2002年春場所優勝自戦記・・・「選択は成功したが」
大野 隆
 

 今場所の連盟内優勝の原動力となったのが、11勝した隆乃若の10点登録なのは言うまでもありません。しかし、これは予想でもなんでもなく、鳴門部屋ファンの私が、番付を下位に落とした彼を上位登録するのは当然の事なのです。むしろ、なぜ11点に登録しなかったのかと悔やんでいるくらいです。結果的には琴光喜と入れ替えておけば、ベスト50入りができました。しかし、顎の骨が折れていた琴光喜に負けるところを見ると、まだまだ上位で勝ち越すのはきつそうですね。早く、上位に定着たうえで優勝争いにからむ彼を見たいのですが。
 登録時に悩んだのは、新入幕の霜鳥を入れるかどうかでした。結局迷った末に切ったのが正解だったのですが、替わりに6点枠に入れたのが玉乃島だったので、まったくもって意味がありませんでした。

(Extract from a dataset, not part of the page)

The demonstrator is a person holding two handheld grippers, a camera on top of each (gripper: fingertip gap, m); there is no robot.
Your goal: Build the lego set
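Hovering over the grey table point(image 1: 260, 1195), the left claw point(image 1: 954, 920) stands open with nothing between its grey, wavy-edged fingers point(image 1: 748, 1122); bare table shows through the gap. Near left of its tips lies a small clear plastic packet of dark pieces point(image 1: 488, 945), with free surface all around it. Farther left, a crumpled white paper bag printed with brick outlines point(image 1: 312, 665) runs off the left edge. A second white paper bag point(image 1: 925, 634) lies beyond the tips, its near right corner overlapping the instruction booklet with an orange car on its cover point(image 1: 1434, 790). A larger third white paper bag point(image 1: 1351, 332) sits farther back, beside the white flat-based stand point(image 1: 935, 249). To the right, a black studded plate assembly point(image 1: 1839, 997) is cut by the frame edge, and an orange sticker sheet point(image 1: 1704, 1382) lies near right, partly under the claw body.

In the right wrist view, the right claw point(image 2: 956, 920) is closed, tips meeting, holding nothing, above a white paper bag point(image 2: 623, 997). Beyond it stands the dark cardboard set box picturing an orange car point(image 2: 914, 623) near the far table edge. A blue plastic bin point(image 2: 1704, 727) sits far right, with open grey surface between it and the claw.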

 また、4点枠に玉春日を入れたのは、ちょっとした奇手でした。普通はもっと番付の上の力士を入れるとしたものですが、なんとなく平幕上位の力士が金銀星を挙げられそうに見えなかったので、あえて彼にしました。場所前は勝負手のつもりでしたが、これも結果的に全く意味がありませんでした。やはり定跡通りにすべきでした。
 悔やまれるのは安美錦です。入幕時から彼に対する私の評価は高く、新入幕の時をはじめ、二回に一回は登録していました。しかし、昨年は毎場所のように7勝7敗で千秋楽をむかえ、一度も9勝以上できませんでした。そのため、今年に入ってからは切っていたのですが、今場所大化けするとは・・・。来場所は初の上位なので勝ち越すとは思えませんが、そう遠くないうちに上位に定着するかもしれません。ちなみに、もう一人の二桁力士である琴龍については、眼中にありませんでした。さすがに、休場明けの30代の力士を登録する気は普通おきないとしたものでしょう。これは仕方ないので、後悔もしていません。
 とまあ、簡単ながら、場所の総括をしてみました。自己最高位を更新し、のべ7人目の掲示板入りを果たしたのは嬉しいですが、やはり反省点は残ります。最近ではなかなか相撲の研究をする時間的余裕はないのですが、より上を目指して頑張りたいものです。
 というわけで、優勝が決まった13日目の時点ではまだまだ望みがあった「ブロックベストテン入り」も「永世弱小位・角建逸氏、自己の裏登録に敗れる」も実現しなかったので、やけにテンションの低い自戦記になってしまいましたが、このへんで終わらせていただきます。

 追記・この春場所をもって、大至が現役引退を表明しました。初参加のである1996年九州場所に登録した力士であり、また次の場所で私の優勝を阻んだ力士でもあります。その場所における私の大至への敵意は並大抵のものではなく、千秋楽の日に至っては、その日初対面だった現嫁さんに「今日、大至にはぜひ負けてほしい」などと言ったほどでありました。
 このように私のスモウゲームにおいて最も印象深い力士が、私が初の掲示板入りを果たした日を最後に土俵を去る、というものに、不思議な縁のようなものを感じた次第です。